Ia menambahkan, semangat pembentukan kawasan perdagangan bebas di wilayah tersebut awalnya dimaksudkan untuk menghindari ketimpangan pembangunan antara wilayah Indonesia dengan negara tetangga seperti Singapura dan Malaysia.
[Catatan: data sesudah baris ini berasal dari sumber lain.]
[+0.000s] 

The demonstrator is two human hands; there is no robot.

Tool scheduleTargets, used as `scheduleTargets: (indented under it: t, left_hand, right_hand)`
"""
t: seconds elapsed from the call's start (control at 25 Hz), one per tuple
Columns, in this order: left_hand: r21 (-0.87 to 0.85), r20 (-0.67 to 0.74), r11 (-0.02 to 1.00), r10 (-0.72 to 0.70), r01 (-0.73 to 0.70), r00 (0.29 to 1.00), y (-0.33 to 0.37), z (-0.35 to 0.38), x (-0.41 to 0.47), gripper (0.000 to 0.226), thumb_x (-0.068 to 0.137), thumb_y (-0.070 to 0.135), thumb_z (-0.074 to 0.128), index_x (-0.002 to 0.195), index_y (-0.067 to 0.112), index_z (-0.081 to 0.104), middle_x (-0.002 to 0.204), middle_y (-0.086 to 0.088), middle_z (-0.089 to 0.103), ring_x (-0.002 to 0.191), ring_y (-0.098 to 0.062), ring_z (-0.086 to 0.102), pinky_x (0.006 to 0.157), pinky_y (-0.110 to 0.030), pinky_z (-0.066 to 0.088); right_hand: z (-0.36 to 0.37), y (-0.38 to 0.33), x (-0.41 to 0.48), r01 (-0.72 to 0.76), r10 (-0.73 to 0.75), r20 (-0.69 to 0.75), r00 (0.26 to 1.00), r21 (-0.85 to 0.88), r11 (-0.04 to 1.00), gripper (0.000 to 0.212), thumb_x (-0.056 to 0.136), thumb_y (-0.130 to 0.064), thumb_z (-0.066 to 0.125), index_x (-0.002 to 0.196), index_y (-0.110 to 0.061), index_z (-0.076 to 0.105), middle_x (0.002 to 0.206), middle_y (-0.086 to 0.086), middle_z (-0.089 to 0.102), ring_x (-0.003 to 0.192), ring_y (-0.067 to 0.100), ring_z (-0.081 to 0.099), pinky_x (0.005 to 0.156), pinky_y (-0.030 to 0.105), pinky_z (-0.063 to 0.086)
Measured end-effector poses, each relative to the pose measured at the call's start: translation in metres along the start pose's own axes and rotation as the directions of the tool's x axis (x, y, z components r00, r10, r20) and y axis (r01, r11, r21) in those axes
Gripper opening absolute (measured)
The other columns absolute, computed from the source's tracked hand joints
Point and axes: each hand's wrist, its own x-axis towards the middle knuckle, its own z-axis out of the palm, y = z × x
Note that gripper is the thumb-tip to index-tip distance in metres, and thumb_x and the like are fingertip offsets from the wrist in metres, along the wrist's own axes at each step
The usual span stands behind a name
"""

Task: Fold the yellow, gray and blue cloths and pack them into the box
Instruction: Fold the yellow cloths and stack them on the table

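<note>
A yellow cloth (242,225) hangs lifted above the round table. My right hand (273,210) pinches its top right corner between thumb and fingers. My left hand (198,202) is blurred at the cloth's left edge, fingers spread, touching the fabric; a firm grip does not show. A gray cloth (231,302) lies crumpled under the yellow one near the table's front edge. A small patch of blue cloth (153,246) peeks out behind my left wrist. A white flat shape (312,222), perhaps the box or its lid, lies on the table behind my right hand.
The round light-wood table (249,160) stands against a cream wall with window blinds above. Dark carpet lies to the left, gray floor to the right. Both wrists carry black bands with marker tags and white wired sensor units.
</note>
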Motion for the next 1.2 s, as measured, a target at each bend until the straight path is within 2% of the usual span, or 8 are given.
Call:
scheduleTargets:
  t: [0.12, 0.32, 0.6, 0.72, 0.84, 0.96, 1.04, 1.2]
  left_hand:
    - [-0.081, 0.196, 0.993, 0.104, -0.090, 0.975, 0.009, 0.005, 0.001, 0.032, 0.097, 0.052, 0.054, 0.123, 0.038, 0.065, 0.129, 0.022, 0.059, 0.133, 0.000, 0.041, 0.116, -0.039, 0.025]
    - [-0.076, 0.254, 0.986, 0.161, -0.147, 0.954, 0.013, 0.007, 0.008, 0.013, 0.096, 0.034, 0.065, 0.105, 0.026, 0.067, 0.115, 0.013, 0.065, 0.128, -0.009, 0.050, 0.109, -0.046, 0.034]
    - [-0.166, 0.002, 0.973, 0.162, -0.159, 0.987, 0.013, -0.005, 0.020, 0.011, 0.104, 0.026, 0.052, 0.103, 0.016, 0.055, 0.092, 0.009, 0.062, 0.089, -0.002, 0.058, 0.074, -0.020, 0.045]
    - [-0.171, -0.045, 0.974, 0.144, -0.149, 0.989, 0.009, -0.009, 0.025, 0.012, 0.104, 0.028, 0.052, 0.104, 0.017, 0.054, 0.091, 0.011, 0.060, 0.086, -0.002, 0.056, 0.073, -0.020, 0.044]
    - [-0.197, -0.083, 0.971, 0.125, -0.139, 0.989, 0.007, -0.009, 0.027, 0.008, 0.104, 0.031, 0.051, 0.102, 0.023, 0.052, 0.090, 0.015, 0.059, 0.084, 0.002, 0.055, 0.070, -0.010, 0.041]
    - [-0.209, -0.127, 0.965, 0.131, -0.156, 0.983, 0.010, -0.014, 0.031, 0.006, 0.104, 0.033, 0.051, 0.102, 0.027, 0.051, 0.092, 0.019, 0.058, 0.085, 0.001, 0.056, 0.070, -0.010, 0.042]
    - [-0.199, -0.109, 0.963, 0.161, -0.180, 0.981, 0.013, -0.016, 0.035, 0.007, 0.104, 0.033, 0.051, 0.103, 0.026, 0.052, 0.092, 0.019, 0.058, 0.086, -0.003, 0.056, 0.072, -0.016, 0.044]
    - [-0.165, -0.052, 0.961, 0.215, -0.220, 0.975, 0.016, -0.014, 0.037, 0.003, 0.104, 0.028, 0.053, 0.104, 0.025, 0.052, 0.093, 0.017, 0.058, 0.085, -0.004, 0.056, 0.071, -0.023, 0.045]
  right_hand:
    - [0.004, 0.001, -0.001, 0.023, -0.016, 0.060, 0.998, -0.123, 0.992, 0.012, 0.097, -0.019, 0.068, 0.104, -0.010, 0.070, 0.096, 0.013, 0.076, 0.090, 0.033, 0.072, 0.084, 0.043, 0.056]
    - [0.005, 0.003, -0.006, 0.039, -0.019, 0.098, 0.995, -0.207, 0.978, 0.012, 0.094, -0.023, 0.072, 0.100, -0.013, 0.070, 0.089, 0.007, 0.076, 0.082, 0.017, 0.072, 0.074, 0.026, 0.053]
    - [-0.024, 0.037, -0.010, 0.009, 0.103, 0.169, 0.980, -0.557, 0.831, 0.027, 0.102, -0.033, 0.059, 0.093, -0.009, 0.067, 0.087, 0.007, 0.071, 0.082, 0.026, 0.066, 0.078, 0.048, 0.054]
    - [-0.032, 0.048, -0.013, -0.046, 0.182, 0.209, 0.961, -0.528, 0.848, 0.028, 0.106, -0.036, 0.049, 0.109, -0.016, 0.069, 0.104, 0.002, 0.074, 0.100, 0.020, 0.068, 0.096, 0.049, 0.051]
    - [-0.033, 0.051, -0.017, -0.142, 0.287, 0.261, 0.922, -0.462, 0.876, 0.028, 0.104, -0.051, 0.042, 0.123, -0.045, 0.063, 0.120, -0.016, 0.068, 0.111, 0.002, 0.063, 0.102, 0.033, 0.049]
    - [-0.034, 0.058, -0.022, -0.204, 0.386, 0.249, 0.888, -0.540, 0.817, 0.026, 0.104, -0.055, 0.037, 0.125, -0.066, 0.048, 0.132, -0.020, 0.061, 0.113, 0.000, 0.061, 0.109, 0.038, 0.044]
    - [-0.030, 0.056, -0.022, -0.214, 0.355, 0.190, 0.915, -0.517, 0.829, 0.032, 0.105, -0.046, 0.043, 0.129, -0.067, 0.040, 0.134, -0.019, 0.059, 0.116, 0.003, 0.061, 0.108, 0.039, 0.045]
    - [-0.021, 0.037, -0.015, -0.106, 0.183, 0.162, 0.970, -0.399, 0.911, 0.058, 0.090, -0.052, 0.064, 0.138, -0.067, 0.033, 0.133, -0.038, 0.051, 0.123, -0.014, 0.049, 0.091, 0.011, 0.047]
Namun, kondisi di lapangan menunjukkan belum tercapainya keseimbangan antar kawasan.

“Nah kami ingin bagaimana justru batas wilayah-batas wilayah ini menjadi bagian yang waktu itu kan keinginan kita free trade zone ini kan supaya tidak terjadi ketimpangan antara muka kita wilayah NKRI dengan Batam, Bintan, Karimun dengan Singapura dan Malaysia maka kita kasih kawasan-kawasan yang memang disitu kawasan bebas,” jelasnya.

Menurutnya, pemerintah perlu melakukan evaluasi menyeluruh agar tujuan awal pembentukan FTZ benar-benar terwujud, terutama dalam mendorong investasi dan pertumbuhan ekonomi yang merata.

“Kita harapkan kemudian akan turun peningkatan-peningkatan investasi dengan berbagai kemudahan-kemudahan yang ada,” ungkapnya.

Namun, ia mengungkapkan bahwa dalam kunjungan kerja Komisi II ke Kepulauan Riau, pihaknya menemukan adanya sejumlah hambatan yang dihadapi pemerintah daerah dalam mengoptimalkan potensi di Bintan dan Karimun.

“Ternyata setelah kita kunjungan disini pak gubernur pun mengalami suatu kesulitan untuk meng-empowering aset-aset di Bintan dan Karimun untuk pengembangannya seimbang atau sebanding atau sepesat Batam misalnya,” tuturnya.

Aria Bima menegaskan, Komisi II DPR RI akan terus mendorong pemerintah pusat untuk memperjelas pembagian kewenangan antara badan pengelola kawasan, pemerintah provinsi, dan pemerintah kabupaten/kota agar pengelolaan FTZ di Kepri dapat berjalan efektif dan berkeadilan.